UNIDENTIFIED MALE: We gather here to recognize our 22, who have touched our lives. The service of remembrance is our symbol, and the symbols are simple. Our hearts are sincere, our reverence and love is for them.

(END VIDEO CLIP)

(BEGIN VIDEO CLIP)

(BEGIN VIDEO CLIP)

BETTE MIDLER, ENTERTAINER (singing): Did you ever know that you're my hero?

(END VIDEO CLIP)

(BEGIN VIDEO CLIP)

UNIDENTIFIED MALE: The unknown members now with God as angels by his side must want for us to carry on, to not withdraw and hide, and so it's in their memory that we will hold so long...

(END VIDEO CLIP)

(BEGIN VIDEO CLIP)

UNIDENTIFIED FEMALE: Americans, we will stand tall.

(END VIDEO CLIP)

(BEGIN VIDEO CLIP)

UNIDENTIFIED MALE: United, we will be strong.

(END VIDEO CLIP)

(BEGIN VIDEO CLIP)

UNIDENTIFIED MALE (singer): ... to be an American, where at least I'll know I'm free, and I won't forget the men who died who gave that life to me. And I'm glad to stand up next to you and defend her still today, because there ain't no doubt I love this land. God bless the USA.

Bless you all. Thank you.

(END VIDEO CLIP)

(COMMERCIAL BREAK)

HEMMER: CNN's coverage of "America's new war" continues. In just a few minutes time, I also want you to know we'll have a live interview with Egypt's foreign minister in Washington on this day for a very critical meeting. Stay tuned for that coming up shortly, but first to Atlanta.

Once again here's Joie -- Joie.

CHEN: Bill, here's a quick at some of the latest developments in the new war on terrorism.

CNN has learned that President Bush will propose putting air marshals on virtually every commercial airline flight in this country.
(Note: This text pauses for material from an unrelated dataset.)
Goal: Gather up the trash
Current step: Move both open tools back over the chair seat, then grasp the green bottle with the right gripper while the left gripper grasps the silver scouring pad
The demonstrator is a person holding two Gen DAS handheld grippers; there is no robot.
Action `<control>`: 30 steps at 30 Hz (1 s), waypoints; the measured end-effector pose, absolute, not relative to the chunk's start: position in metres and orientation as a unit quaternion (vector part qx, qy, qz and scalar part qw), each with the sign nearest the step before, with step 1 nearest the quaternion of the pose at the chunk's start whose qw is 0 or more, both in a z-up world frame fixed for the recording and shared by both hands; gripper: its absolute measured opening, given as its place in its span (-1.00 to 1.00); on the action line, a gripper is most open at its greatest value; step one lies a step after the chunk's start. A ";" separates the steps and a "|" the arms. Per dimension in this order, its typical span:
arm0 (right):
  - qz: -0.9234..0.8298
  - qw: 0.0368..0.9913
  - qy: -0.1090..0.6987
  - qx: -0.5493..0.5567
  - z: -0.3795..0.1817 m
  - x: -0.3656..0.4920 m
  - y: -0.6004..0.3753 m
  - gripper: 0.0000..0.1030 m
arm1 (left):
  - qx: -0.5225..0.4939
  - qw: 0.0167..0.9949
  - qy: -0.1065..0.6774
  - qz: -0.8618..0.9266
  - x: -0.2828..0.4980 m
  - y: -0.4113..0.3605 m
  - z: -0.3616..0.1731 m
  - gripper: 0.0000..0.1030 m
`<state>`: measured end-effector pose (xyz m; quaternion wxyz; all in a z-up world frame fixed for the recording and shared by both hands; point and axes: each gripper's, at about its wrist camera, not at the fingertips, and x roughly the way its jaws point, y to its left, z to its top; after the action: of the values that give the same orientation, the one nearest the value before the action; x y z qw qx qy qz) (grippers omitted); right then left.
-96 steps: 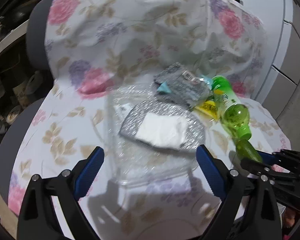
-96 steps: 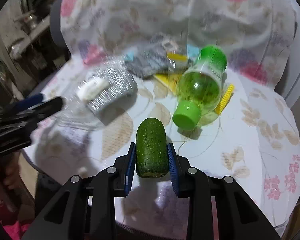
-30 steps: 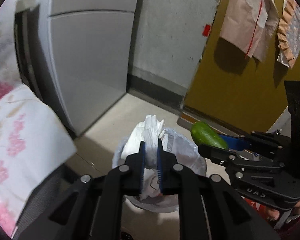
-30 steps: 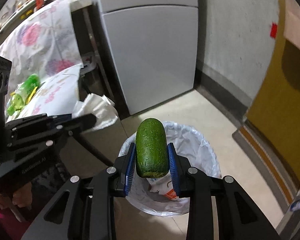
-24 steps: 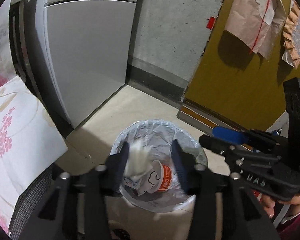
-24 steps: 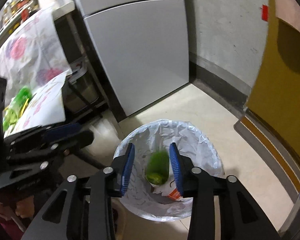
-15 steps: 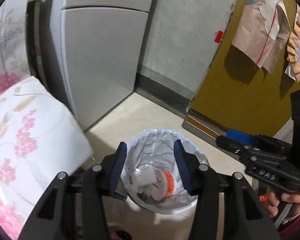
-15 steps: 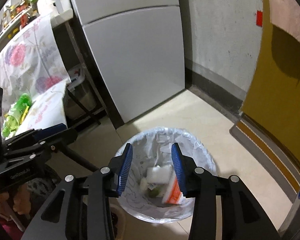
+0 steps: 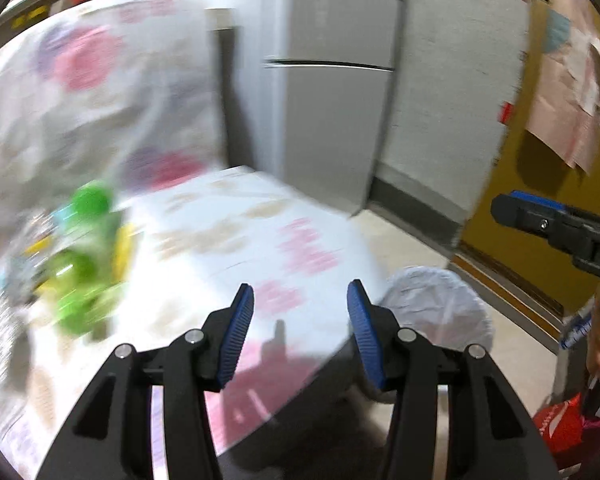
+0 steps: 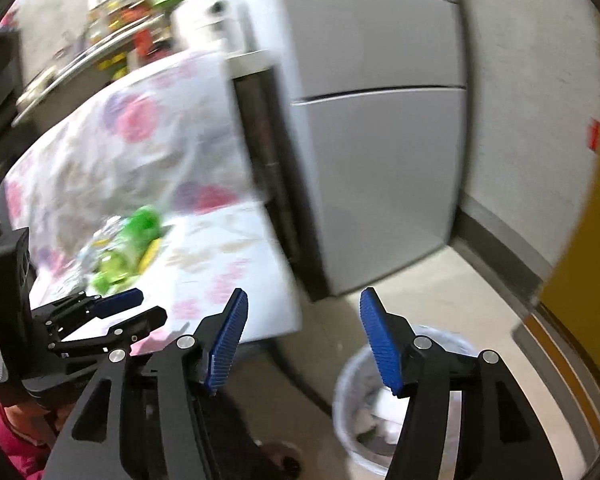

Concerned about the safety of our air travel continues to take its toll on the industry. Delta Airlines confirmed today it will cut 1,300 workers. That's about 15 percent of its schedule.

New York police have stepped up vehicle inspections, meantime, increasing backups on routes into Manhattan. And as a result, single- occupant vehicles will be banned between 6:00 a.m. and noon. And the Pentagon has called up about 600 more Naval reservists. Most are said to be law-enforcement specialists and security personnel.

Those are some of the latest developments. Now let's get more from Bill.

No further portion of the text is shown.